TASK OBJECTIVE: Would you please transcribe the data in full and exactly, excluding images?
____ RECORDED INFORMATION
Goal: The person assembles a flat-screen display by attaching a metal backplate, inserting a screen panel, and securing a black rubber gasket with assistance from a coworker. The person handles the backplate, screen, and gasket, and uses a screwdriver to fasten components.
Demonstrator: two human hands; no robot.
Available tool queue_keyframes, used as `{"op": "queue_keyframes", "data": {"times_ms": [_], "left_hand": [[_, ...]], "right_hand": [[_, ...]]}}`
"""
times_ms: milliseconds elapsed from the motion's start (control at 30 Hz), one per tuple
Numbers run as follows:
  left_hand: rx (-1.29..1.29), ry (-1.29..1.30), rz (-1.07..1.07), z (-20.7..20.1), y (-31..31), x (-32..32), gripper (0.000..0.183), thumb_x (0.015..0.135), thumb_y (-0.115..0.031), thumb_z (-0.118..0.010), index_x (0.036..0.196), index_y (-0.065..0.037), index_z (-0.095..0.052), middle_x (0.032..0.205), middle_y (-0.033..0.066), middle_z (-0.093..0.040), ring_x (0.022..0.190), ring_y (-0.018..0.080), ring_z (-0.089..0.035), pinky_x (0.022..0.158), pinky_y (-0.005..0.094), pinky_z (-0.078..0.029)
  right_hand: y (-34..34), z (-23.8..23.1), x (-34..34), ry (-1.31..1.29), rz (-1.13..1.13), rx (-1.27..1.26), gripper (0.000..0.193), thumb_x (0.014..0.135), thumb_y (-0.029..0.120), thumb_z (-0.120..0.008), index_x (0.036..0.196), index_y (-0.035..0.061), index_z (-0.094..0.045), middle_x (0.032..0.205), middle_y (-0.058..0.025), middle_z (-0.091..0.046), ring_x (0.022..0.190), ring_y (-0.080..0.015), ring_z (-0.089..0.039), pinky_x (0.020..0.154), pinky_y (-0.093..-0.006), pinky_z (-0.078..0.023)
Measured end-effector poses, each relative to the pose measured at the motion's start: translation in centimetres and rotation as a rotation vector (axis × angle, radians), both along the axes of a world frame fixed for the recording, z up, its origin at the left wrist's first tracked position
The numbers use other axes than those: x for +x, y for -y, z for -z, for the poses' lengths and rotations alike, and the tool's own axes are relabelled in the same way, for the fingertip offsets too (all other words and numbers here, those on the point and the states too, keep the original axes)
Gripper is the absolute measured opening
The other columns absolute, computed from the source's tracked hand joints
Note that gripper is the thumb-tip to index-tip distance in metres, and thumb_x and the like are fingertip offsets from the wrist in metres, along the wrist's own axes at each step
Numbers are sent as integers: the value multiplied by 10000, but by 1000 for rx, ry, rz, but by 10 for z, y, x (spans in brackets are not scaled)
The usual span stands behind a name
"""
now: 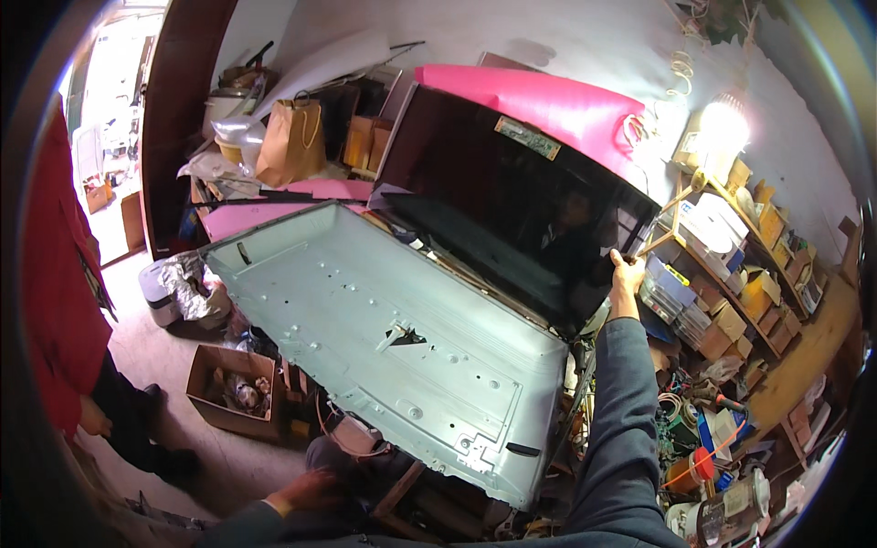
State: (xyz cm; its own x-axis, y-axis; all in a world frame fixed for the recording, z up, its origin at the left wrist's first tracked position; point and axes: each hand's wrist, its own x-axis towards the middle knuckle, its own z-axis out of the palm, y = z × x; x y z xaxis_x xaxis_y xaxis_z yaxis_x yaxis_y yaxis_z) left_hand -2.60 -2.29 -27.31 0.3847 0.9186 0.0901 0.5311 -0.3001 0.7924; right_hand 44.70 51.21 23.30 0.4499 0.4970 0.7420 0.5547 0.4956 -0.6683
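Straight ahead of us, the big black screen stands tilted along the far side of a pale metal panel. We've got our right hand gripping its right edge, thumb up front, the other fingers partly hidden. Our left hand is down low near our knee, honestly too dim to tell how open those fingers are. Pink sheeting sits behind the screen, and someone in red stands off left.
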Motion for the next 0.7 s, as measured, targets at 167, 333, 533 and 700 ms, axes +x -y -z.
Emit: {"op": "queue_keyframes", "data": {"times_ms": [167,333,533,700], "left_hand": [[98,-346,-20,-8,11,28,533,871,-438,-655,1351,-208,-616,1552,122,-377,1469,531,-158,1132,724,-159],[85,-381,-34,-19,11,31,502,890,-359,-608,1362,-189,-608,1530,129,-408,1479,502,-170,1153,694,-145],[84,-269,-75,-24,0,39,449,840,-376,-644,1258,-214,-679,1518,114,-434,1483,466,-198,1170,657,-156],[6,-268,-173,-9,29,15,494,752,-411,-755,1211,-235,-710,1541,73,-427,1493,469,-172,1175,656,-150]], "right_hand": [[13,18,2,43,14,-102,428,705,297,-910,930,-11,-714,872,-105,-715,780,-233,-660,751,-365,-529],[3,33,17,50,-100,-499,438,766,257,-865,1120,78,-677,954,-77,-706,808,-251,-645,641,-417,-501],[-16,44,70,160,-11,-520,459,739,248,-870,1130,92,-688,962,-72,-705,917,-279,-654,648,-493,-482],[31,68,-43,56,-174,-718,484,762,239,-853,1165,46,-665,1104,-137,-665,1009,-318,-649,769,-531,-544]]}}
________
EXERCISE SOLUTION:
Goal: The person assembles a flat-screen display by attaching a metal backplate, inserting a screen panel, and securing a black rubber gasket with assistance from a coworker. The person handles the backplate, screen, and gasket, and uses a screwdriver to fasten components.
Demonstrator: two human hands; no robot.
Available tool queue_keyframes, used as `{"op": "queue_keyframes", "data": {"times_ms": [_], "left_hand": [[_, ...]], "right_hand": [[_, ...]]}}`
"""
times_ms: milliseconds elapsed from the motion's start (control at 30 Hz), one per tuple
Numbers run as follows:
  left_hand: rx (-1.29..1.29), ry (-1.29..1.30), rz (-1.07..1.07), z (-20.7..20.1), y (-31..31), x (-32..32), gripper (0.000..0.183), thumb_x (0.015..0.135), thumb_y (-0.115..0.031), thumb_z (-0.118..0.010), index_x (0.036..0.196), index_y (-0.065..0.037), index_z (-0.095..0.052), middle_x (0.032..0.205), middle_y (-0.033..0.066), middle_z (-0.093..0.040), ring_x (0.022..0.190), ring_y (-0.018..0.080), ring_z (-0.089..0.035), pinky_x (0.022..0.158), pinky_y (-0.005..0.094), pinky_z (-0.078..0.029)
  right_hand: y (-34..34), z (-23.8..23.1), x (-34..34), ry (-1.31..1.29), rz (-1.13..1.13), rx (-1.27..1.26), gripper (0.000..0.193), thumb_x (0.014..0.135), thumb_y (-0.029..0.120), thumb_z (-0.120..0.008), index_x (0.036..0.196), index_y (-0.035..0.061), index_z (-0.094..0.045), middle_x (0.032..0.205), middle_y (-0.058..0.025), middle_z (-0.091..0.046), ring_x (0.022..0.190), ring_y (-0.080..0.015), ring_z (-0.089..0.039), pinky_x (0.020..0.154), pinky_y (-0.093..-0.006), pinky_z (-0.078..0.023)
Measured end-effector poses, each relative to the pose measured at the motion's start: translation in centimetres and rotation as a rotation vector (axis × angle, radians), both along the axes of a world frame fixed for the recording, z up, its origin at the left wrist's first tracked position
The numbers use other axes than those: x for +x, y for -y, z for -z, for the poses' lengths and rotations alike, and the tool's own axes are relabelled in the same way, for the fingertip offsets too (all other words and numbers here, those on the point and the states too, keep the original axes)
Gripper is the absolute measured opening
The other columns absolute, computed from the source's tracked hand joints
Note that gripper is the thumb-tip to index-tip distance in metres, and thumb_x and the like are fingertip offsets from the wrist in metres, along the wrist's own axes at each step
Numbers are sent as integers: the value multiplied by 10000, but by 1000 for rx, ry, rz, but by 10 for z, y, x (spans in brackets are not scaled)
The usual span stands behind a name
"""
now: 
State: (xyz cm; its own x-axis, y-axis; all in a world frame fixed for the recording, z up, its origin at the left wrist's first tracked position; point and axes: each hand's wrist, its own x-axis towards the middle knuckle, its own z-axis out of the palm, y = z × x; x y z xaxis_x xaxis_y xaxis_z yaxis_x yaxis_y yaxis_z) left_hand -2.60 -2.29 -27.31 0.3847 0.9186 0.0901 0.5311 -0.3001 0.7924; right_hand 44.70 51.21 23.30 0.4499 0.4970 0.7420 0.5547 0.4956 -0.6683
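Straight ahead of us, the big black screen stands tilted along the far side of a pale metal panel. We've got our right hand gripping its right edge, thumb up front, the other fingers partly hidden. Our left hand is down low near our knee, honestly too dim to tell how open those fingers are. Pink sheeting sits behind the screen, and someone in red stands off left.
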Motion for the next 0.7 s, as measured, targets at 167, 333, 533 and 700 ms, axes +x -y -z.
Emit: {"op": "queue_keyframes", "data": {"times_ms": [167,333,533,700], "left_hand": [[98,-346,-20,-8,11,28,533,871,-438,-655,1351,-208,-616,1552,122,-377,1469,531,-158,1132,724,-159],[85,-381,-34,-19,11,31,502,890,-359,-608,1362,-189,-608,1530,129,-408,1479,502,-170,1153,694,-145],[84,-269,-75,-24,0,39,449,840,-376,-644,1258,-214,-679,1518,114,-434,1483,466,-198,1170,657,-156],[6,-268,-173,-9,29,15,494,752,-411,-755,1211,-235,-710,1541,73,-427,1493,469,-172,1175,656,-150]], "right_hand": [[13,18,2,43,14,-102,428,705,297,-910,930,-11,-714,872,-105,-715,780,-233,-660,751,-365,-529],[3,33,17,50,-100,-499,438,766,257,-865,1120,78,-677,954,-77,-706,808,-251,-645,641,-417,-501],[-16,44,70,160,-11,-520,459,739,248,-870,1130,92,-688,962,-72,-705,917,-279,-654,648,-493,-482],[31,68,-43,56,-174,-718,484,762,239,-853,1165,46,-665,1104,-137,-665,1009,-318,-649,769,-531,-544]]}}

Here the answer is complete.